My ears were ringing like crazy. I saw people talking, but I couldn't hear nothing, and I doubt they could neither. Now, this next part, I don't know how I noticed it, but I did. Across the street, in the first floor window there was an old woman just staring out the window with the strangest smile on her face. It was shocking. Like, everyone is freaking out, but she looks like she's watching the Macy parade...or like she was looking at her grandkid finger paint. Like, touched. Proud. It made my blood run cold.
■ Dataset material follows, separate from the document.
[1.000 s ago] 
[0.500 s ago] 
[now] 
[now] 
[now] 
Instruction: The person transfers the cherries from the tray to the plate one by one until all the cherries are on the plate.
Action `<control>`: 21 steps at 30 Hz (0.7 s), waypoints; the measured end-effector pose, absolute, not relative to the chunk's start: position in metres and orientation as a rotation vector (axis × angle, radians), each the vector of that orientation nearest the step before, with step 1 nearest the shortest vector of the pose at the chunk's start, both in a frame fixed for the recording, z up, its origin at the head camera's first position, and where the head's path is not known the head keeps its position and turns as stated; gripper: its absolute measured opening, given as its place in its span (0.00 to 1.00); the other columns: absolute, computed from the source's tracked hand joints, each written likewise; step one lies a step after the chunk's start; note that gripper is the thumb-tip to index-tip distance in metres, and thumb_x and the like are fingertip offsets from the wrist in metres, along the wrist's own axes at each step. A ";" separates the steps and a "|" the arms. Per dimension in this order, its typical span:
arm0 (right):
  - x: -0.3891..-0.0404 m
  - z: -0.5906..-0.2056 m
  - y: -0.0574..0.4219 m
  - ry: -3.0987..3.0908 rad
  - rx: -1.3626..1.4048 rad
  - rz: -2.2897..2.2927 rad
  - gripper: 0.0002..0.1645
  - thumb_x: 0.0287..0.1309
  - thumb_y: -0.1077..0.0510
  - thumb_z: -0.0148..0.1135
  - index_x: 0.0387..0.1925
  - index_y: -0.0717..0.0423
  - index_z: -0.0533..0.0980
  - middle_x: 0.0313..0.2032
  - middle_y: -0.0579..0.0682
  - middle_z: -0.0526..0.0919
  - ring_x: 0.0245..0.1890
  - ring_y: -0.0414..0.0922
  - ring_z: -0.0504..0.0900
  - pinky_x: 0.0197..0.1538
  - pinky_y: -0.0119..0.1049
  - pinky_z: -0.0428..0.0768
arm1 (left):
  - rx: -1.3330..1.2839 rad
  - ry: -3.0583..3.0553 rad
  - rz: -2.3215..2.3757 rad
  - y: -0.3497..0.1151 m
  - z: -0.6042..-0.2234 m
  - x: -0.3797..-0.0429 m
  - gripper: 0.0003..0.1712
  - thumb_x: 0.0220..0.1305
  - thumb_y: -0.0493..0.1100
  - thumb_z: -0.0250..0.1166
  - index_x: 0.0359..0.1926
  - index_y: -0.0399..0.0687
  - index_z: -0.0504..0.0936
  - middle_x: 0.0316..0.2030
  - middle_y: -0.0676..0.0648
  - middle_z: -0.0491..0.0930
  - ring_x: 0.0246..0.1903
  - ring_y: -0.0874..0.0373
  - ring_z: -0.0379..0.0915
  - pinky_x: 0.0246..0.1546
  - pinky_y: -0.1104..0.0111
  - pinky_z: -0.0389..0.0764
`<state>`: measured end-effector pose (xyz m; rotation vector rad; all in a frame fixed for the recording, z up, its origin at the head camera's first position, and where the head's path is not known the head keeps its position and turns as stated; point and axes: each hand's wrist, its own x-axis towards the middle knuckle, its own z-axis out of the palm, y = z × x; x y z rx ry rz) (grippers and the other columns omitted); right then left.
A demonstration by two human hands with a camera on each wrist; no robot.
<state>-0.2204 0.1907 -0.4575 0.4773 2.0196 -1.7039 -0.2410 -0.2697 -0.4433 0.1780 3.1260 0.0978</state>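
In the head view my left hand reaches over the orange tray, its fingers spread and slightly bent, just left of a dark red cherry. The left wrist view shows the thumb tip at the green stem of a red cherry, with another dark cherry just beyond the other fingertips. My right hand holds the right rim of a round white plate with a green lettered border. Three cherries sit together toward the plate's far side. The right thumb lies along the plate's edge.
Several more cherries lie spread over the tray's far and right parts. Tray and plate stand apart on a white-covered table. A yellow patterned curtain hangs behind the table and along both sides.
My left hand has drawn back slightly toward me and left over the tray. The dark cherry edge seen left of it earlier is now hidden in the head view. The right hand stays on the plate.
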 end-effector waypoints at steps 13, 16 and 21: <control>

Now, I don't want to make this next part seem like I was being brave. It wasn't bravery. I don't know what it was, but it sure wasn't bravery. So, anyway, I ... not decided, it wasn't a decision. I felt like I had to go look in the car. Maybe there was a woman in there. A young kid. Maybe they weren't dead. I've had a little medical training, and maybe I didn't want to live with the knowledge that some poor SOB bled out while the cops were on their way.
I was scared shitless if you want to know the truth. Scared because I didn't want to see anything terrible and scared because I knew I was walking into a potential death trap. The shooting had stopped, but I doubted the guns had evaporated, you know? I didn't want to die. It was fucking stupid, truth be told, but I did what I was compelled to do. Like I said, it wasn't necessarily a choice.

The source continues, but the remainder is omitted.